StableDiffusion Training Methods
Fine-tuning
- Retrains hypernetwork layers with new data, modifying original weights
- Requires large, precisely labeled datasets
- Model size: ~2–7 GB (same as original)
- Status: Not practical; prohibitive dataset and effort requirements
Model Merge
- Combines weights from multiple models using specified algorithms
- Status: Highly desired for creating use-case-specific model variants
Textual Inversion
- Assigns vectors to new concepts by expanding the model's vocabulary
- Learned content is assembled from existing concept combinations rather than new features
- Can be viewed as a formula for combining existing weights to represent new concepts
- Model size: 768–1024 bytes per vector
- Status: Best current short-term training solution
Aesthetic Gradient
- Uses low-precision embeddings to steer CLIP via classifier guidance
- Training is cheap, but classifier guidance slows generation
- Results in basic style transfer from learned images to generated output
- Model size: Same as embedding
- Status: Inconsistent results; limited practical value
Custom Diffusion
- Fine-tunes specific model matrices using textual inversion techniques
- Similar memory and speed to embedding training; reportedly better results in fewer steps
- Model size: ~50 MB
- Status: Promising but requires further investigation; limited community discussion
Hypernetwork
- Similar to fine-tuning but adds a small neural network that dynamically modifies weights in the model's final layers
- Acts as an adaptive layer for style steering rather than concept transfer
- Model size: ~100–200 MB (limited to learned layers)

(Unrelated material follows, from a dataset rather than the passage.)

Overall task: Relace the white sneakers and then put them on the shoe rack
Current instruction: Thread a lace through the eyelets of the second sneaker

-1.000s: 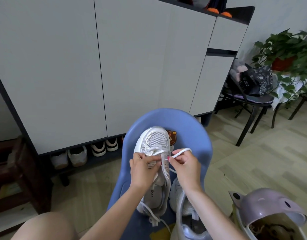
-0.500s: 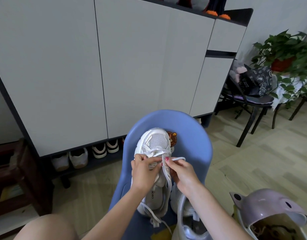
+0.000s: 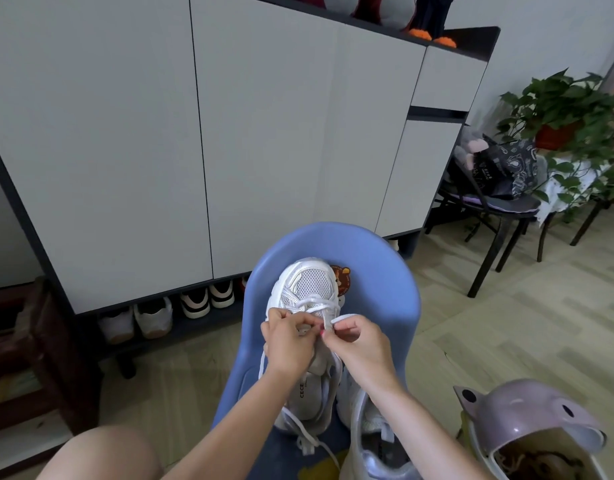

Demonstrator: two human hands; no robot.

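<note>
While white sneaker (image 3: 307,299) lies toe-away on blue chair (image 3: 378,271), lace (image 3: 343,319) is pinched by right hand (image 3: 359,344) beside eyelets; tongue area gripped by left hand (image 3: 288,337).

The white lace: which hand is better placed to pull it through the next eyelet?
The right hand, probably: it pinches the white lace beside the eyelets, while the left hand steadies the sneaker.
</note>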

- Status: Lower priority; concept transfer is more useful than style transfer
Null-Text Inversion
- Similar to textual inversion but trains an unconditional embedding for classifier-free guidance
- Reportedly more detailed than standard text embeddings
- Model size: Larger than textual inversion but comparable
- Status: Promising but requires further investigation; no working prototype yet
CLIP Inversion
- Similar to textual inversion but uses CLIP embeddings instead of text embeddings
- Model size: Same as textual inversion
- Status: Prohibitive; requires a specially fine-tuned model as the starting point
Dream Artist
- Variation of textual inversion training that creates both positive and negative embeddings
- Model size: Same as textual inversion
- Status: Skip for now; maintenance appears insufficient
DreamBooth
- Similar to fine-tuning but adds information on top of the model without overwriting existing concepts
- Model size: ~2–7 GB (same as original model)
- Status: Prohibitive; requires loading full model and generates large output
LoRA
"Low-Rank Adaptation of Large Language Models" — injects trainable layers into cross-attention layers.
- Highly flexible but memory-intensive; limits training on typical GPUs
- Multiple incompatible implementations; choose one carefully
- Model size: ~5 MB to full model size; typical: ~150–300 MB